» **PROBLEM**
Write out once more the lines running from the top of the entries below to the line with "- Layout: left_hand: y", both ends included.

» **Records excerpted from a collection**
┄┄┄┄┄┄┄┄┄┄
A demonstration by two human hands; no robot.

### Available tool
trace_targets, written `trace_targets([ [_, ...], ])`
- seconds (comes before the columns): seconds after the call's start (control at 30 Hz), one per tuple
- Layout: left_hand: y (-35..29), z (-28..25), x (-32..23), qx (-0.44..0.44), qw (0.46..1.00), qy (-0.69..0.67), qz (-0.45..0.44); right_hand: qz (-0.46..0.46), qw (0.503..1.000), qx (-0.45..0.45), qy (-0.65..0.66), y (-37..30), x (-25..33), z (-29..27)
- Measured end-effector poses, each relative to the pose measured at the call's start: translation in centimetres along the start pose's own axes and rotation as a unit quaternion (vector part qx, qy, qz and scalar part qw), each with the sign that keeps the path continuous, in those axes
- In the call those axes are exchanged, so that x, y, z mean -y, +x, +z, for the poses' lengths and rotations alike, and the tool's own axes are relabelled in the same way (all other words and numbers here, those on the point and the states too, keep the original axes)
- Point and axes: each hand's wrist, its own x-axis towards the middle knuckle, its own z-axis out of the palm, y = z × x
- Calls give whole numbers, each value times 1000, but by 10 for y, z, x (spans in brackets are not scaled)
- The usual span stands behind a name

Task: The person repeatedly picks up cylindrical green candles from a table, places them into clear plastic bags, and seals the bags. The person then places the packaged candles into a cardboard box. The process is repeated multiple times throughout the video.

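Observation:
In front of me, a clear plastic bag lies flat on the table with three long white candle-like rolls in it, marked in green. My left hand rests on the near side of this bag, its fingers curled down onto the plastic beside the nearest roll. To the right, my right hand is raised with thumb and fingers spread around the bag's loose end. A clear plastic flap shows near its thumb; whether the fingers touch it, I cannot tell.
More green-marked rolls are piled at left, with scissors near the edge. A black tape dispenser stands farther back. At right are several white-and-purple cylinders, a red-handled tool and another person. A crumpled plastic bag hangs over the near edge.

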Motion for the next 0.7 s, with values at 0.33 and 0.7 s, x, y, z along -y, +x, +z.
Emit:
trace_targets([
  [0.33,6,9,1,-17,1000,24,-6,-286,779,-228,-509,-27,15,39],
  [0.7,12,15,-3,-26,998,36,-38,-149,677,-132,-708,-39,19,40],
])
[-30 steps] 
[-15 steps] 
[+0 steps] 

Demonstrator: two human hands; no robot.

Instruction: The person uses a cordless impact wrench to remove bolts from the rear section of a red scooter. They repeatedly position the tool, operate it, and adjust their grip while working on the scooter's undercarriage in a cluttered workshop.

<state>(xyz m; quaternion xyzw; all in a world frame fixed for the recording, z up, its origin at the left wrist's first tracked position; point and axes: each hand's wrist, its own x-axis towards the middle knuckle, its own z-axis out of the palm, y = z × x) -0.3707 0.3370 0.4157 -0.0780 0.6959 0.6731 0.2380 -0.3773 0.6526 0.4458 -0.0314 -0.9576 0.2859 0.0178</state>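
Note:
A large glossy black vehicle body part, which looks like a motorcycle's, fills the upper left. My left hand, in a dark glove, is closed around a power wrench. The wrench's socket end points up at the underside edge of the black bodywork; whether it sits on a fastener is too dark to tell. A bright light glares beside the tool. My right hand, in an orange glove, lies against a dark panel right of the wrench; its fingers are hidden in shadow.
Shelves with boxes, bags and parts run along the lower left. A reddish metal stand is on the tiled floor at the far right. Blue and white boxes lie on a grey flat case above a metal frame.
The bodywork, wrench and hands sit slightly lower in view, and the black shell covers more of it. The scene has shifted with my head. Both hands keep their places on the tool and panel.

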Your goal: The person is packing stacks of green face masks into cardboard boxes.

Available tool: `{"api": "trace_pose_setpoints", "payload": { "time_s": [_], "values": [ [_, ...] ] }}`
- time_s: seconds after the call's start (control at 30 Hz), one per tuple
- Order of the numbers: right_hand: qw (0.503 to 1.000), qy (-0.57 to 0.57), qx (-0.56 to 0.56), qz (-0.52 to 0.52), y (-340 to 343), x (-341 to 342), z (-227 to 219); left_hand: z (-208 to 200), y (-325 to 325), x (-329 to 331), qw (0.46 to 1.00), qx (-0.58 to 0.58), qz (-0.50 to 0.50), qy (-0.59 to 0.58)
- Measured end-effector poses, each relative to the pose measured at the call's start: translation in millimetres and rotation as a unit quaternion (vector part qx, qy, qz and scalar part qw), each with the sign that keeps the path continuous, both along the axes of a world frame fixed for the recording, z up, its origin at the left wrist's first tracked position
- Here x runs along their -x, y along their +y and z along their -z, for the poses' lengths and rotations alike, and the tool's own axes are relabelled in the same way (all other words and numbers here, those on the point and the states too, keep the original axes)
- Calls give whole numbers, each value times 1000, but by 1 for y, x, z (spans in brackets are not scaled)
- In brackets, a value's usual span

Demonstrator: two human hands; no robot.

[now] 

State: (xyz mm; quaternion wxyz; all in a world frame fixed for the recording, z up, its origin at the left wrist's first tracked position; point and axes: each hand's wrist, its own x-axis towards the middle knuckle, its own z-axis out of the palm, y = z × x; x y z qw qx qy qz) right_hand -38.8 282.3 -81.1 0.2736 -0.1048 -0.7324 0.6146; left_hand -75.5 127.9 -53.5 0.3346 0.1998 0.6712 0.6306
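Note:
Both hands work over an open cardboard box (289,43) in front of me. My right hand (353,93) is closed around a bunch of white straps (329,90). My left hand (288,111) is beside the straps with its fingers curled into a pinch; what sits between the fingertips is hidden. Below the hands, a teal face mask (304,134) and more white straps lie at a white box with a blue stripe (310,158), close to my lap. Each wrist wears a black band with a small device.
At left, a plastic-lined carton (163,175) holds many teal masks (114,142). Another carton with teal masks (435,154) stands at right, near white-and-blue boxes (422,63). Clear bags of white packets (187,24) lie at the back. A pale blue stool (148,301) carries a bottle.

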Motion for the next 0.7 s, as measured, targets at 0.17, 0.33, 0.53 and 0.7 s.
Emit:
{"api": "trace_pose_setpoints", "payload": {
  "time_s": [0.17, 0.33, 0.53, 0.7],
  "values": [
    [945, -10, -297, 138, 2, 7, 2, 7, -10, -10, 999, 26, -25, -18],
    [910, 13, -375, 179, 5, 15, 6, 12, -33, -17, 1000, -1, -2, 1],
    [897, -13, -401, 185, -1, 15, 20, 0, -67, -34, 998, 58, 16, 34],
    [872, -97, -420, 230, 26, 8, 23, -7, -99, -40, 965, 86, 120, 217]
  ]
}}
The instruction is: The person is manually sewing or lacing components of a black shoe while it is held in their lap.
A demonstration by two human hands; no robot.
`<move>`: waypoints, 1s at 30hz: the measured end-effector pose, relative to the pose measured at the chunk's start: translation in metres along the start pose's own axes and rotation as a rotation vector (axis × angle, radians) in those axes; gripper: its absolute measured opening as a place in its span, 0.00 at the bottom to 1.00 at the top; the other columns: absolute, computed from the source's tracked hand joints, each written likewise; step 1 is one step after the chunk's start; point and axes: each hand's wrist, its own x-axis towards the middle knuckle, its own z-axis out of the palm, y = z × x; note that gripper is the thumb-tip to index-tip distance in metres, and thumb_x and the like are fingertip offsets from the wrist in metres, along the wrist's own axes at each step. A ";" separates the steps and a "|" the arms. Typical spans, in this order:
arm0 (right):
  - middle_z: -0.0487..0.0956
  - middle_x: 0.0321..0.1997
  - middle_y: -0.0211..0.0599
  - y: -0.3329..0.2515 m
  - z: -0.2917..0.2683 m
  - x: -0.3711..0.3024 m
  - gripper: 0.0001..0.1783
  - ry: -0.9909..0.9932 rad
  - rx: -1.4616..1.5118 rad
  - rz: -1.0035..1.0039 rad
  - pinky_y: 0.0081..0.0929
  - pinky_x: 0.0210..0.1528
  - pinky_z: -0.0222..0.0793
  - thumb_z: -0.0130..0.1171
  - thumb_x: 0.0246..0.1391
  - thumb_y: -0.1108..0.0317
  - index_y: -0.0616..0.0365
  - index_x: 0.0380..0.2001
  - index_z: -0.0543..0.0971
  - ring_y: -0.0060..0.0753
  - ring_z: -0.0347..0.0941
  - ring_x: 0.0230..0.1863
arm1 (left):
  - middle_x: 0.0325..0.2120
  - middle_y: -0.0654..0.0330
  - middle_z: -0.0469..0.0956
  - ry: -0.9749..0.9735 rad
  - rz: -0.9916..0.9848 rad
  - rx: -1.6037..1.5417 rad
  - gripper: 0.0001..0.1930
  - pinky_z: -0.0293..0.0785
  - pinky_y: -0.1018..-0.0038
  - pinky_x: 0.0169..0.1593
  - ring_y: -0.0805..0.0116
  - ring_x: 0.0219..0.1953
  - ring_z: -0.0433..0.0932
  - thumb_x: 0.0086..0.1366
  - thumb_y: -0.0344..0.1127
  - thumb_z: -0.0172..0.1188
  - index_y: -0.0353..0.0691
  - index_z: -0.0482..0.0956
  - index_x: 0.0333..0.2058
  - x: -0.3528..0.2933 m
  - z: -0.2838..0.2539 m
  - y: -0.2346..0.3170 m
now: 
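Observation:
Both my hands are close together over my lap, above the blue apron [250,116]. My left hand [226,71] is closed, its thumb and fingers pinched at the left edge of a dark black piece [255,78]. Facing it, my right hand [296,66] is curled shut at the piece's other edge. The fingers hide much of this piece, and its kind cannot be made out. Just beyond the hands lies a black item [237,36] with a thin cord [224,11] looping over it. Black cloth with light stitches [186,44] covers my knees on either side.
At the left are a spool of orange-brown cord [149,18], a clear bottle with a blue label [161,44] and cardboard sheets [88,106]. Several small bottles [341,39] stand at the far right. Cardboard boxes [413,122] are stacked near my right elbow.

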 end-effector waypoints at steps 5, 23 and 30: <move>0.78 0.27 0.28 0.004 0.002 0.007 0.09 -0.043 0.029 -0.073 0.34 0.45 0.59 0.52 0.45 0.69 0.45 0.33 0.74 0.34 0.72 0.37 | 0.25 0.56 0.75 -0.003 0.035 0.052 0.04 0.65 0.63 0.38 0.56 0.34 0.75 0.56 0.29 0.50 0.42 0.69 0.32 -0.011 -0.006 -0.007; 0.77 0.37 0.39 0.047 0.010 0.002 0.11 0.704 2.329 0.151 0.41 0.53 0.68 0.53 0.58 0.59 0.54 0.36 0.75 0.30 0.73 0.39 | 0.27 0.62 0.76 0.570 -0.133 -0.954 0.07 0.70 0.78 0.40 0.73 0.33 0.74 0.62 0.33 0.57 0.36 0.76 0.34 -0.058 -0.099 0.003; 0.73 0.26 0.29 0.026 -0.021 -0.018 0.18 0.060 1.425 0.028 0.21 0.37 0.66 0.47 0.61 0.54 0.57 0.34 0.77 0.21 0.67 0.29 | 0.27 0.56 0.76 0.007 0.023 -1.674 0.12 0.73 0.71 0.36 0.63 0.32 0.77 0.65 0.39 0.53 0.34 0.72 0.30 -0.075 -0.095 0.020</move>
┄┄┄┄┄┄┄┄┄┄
» **TASK RESULT**
A demonstration by two human hands; no robot.

### Available tool
trace_targets, written `trace_targets([ [_, ...], ])`
- seconds (comes before the columns): seconds after the call's start (control at 30 Hz), one per tuple
- Layout: left_hand: y (-35..29), z (-28..25), x (-32..23), qx (-0.44..0.44), qw (0.46..1.00), qy (-0.69..0.67), qz (-0.45..0.44); right_hand: qz (-0.46..0.46), qw (0.503..1.000), qx (-0.45..0.45), qy (-0.65..0.66), y (-37..30), x (-25..33), z (-29..27)

This is the complete answer to the exercise.